[Task brief] Print the whole listing again exactly as it stands, leaving out any images.

============================================================

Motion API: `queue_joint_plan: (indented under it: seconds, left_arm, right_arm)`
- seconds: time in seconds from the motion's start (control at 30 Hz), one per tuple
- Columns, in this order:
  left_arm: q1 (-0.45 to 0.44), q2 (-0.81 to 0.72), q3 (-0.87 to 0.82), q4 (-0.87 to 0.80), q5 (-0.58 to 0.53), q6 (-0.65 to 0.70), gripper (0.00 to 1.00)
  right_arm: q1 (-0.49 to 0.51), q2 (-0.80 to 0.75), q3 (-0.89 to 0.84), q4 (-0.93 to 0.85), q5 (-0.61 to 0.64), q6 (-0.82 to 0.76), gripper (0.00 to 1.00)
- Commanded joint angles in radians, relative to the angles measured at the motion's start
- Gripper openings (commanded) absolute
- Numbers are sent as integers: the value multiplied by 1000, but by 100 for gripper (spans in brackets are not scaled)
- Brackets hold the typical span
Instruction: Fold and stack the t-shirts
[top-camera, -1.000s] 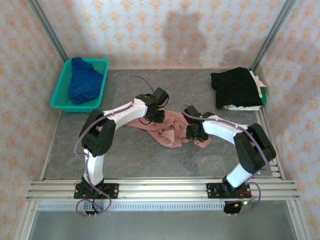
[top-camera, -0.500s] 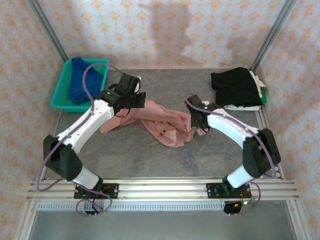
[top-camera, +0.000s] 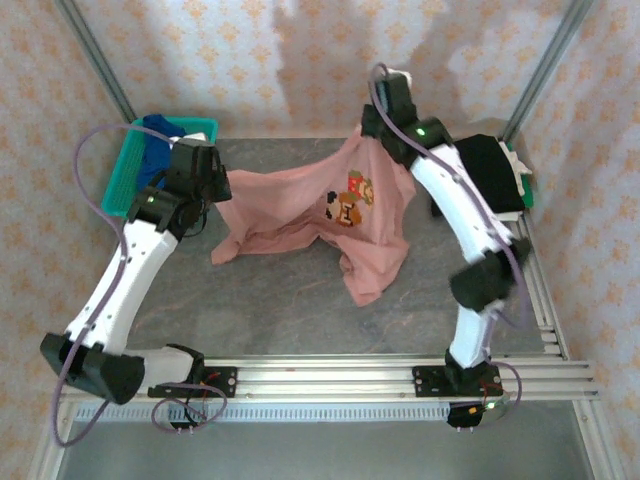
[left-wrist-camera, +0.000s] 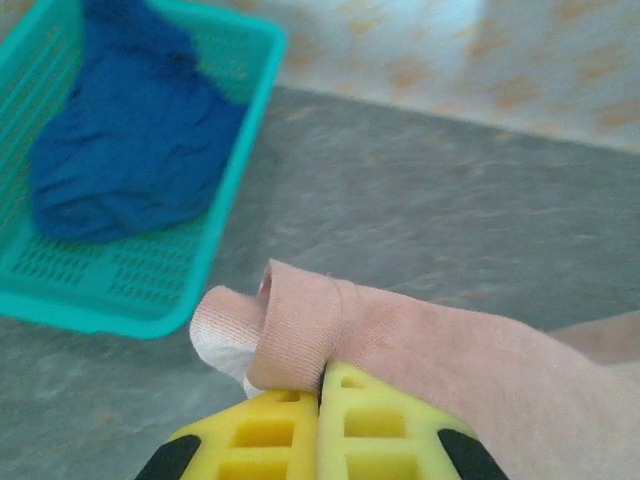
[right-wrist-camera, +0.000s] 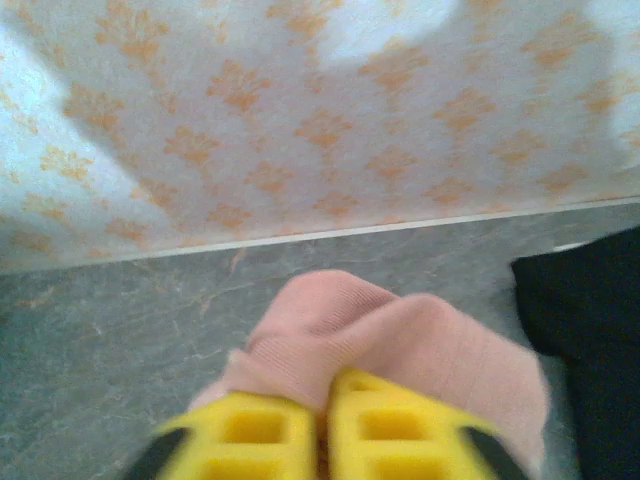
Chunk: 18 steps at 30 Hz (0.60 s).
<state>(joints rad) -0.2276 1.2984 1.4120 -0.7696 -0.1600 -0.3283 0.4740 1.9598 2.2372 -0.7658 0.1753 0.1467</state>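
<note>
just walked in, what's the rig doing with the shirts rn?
Both arms hold the dusty-pink t-shirt spread out between them, chest print facing up. The left pincer is shut on one edge near the teal basket. The right pincer is shut on another edge, raised near the back wall. The blue t-shirt lies bunched in the basket, and the black t-shirt sits folded at the table's far right. The pink one is not folded yet.

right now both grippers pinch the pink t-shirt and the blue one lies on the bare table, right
No: the blue t-shirt lies in the teal mesh basket, as the left wrist view shows. The left gripper and right gripper do both pinch the pink t-shirt.
</note>
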Motion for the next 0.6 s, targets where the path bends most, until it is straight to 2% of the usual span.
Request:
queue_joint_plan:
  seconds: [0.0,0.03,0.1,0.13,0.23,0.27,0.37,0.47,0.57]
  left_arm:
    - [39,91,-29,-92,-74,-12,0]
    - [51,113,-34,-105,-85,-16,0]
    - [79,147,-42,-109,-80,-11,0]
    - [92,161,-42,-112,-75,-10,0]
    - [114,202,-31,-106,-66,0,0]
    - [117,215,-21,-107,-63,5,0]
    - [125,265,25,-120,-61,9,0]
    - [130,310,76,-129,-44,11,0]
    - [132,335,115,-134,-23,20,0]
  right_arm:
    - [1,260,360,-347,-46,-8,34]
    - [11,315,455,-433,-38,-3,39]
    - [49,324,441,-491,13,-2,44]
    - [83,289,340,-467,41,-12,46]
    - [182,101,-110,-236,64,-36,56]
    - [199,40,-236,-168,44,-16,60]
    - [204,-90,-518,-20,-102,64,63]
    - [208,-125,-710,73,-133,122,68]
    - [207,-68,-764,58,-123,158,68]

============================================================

[Exercise result]
Motion API: `queue_joint_plan: (indented under it: seconds, left_arm, right_arm)`
- seconds: time in seconds from the motion's start (control at 30 Hz), one per tuple
- Columns, in this order:
  left_arm: q1 (-0.45 to 0.44), q2 (-0.81 to 0.72), q3 (-0.87 to 0.82), q4 (-0.87 to 0.80), q5 (-0.58 to 0.53), q6 (-0.65 to 0.70), gripper (0.00 to 1.00)
  right_arm: q1 (-0.49 to 0.51), q2 (-0.80 to 0.75), q3 (-0.89 to 0.84), q4 (-0.93 to 0.85), q5 (-0.61 to 0.64), q6 (-0.82 to 0.76), gripper (0.00 to 1.00)
- Commanded joint angles in radians, relative to the angles measured at the motion's start
- Gripper openings (commanded) absolute
- Numbers are sent as integers: the value multiplied by 1000, but by 100 for gripper (spans in brackets are not scaled)
- Brackets hold the typical span
Instruction: Fold and stack the t-shirts
[top-camera, -1.000s] 
[top-camera, -0.500s] 
[top-camera, +0.000s] 
[left-wrist-camera, +0.000s] 
[right-wrist-camera, +0.000s] 
Chunk: 18 steps at 30 Hz (0.60 s).
<state>(joints rad) -0.2276 1.2984 1.4120 -0.7696 -0.1600 -0.3283 0.4740 1.9598 2.2372 -0.7658 0.1753 0.1467</state>
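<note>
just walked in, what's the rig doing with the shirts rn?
Both arms hold the dusty-pink t-shirt spread out between them, chest print facing up. The left pincer is shut on one edge near the teal basket. The right pincer is shut on another edge, raised near the back wall. The blue t-shirt lies bunched in the basket, and the black t-shirt sits folded at the table's far right. The pink one is not folded yet.

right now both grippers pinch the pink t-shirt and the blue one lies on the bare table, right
No: the blue t-shirt lies in the teal mesh basket, as the left wrist view shows. The left gripper and right gripper do both pinch the pink t-shirt.
</note>
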Motion for the next 0.6 s, targets where the path bends most, until it is straight to 2% of the usual span.
Request:
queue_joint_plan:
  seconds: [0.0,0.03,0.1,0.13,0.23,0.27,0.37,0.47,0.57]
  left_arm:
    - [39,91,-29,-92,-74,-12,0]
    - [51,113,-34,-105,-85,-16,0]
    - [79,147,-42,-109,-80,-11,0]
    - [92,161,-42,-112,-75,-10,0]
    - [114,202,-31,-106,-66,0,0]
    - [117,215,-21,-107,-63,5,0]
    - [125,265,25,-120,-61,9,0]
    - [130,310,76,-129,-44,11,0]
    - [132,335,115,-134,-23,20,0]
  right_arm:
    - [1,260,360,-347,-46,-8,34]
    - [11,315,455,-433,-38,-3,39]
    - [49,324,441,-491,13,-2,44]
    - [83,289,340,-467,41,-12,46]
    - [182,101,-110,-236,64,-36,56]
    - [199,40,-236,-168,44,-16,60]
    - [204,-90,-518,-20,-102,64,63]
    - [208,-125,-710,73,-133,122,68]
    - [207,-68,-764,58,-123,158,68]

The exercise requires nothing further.